▶ Dataset content

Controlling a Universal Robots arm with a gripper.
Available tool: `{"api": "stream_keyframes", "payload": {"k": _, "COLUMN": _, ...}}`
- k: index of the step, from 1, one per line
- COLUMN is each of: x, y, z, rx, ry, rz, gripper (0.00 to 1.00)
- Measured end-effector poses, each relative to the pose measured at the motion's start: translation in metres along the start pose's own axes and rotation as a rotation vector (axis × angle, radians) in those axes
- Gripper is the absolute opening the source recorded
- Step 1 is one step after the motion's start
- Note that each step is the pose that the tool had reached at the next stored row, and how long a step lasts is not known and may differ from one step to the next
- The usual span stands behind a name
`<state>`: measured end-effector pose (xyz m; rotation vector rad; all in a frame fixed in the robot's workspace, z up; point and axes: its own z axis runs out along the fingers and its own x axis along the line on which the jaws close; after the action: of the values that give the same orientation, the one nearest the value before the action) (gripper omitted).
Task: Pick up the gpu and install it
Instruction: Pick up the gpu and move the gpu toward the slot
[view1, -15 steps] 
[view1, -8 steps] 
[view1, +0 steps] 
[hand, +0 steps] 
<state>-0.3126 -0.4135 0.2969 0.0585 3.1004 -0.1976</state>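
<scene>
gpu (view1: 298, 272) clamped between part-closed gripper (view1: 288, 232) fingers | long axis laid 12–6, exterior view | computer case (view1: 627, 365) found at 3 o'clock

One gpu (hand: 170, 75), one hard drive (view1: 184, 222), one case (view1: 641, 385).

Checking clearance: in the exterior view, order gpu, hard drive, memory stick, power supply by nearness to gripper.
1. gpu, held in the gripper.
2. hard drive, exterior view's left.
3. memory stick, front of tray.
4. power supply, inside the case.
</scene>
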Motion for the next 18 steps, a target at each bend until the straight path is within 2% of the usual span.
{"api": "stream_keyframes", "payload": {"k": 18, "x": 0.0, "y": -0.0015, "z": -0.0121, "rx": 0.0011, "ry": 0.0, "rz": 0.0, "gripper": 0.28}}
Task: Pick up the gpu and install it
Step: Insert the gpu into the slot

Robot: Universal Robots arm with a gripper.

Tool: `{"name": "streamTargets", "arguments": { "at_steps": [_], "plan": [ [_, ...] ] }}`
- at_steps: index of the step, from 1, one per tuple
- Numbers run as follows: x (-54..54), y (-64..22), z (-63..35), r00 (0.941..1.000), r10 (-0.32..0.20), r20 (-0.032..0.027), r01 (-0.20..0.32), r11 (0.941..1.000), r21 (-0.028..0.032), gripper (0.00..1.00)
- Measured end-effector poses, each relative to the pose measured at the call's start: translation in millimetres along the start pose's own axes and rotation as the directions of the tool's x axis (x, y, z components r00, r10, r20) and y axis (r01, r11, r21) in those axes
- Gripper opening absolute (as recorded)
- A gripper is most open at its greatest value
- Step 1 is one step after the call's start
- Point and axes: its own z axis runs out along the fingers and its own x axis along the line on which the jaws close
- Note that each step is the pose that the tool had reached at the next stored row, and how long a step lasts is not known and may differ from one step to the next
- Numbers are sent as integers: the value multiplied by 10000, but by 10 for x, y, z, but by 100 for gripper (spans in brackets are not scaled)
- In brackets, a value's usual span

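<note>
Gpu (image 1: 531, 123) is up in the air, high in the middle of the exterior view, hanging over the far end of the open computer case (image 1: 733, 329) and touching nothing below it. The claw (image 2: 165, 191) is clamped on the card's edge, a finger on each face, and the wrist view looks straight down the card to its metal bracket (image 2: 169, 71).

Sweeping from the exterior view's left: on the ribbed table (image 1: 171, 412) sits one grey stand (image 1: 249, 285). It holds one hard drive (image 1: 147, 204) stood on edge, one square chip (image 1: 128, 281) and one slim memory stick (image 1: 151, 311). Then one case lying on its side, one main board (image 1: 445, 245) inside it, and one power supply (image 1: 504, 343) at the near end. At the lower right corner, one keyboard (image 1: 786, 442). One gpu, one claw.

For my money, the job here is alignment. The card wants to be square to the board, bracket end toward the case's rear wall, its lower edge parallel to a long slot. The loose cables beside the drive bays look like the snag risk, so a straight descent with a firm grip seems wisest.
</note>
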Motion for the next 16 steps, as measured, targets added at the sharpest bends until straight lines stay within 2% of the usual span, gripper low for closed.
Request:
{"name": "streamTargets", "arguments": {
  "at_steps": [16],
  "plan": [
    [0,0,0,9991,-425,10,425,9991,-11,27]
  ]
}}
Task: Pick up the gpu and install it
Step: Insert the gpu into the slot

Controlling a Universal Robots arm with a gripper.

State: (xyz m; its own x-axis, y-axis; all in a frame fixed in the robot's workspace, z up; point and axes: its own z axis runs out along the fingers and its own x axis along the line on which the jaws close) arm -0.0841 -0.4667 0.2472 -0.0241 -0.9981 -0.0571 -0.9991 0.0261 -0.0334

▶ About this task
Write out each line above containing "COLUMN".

▶ Solved exercise
Available tool: `{"api": "stream_keyframes", "payload": {"k": _, "COLUMN": _, ...}}`
- COLUMN is each of: x, y, z, rx, ry, rz, gripper (0.00 to 1.00)

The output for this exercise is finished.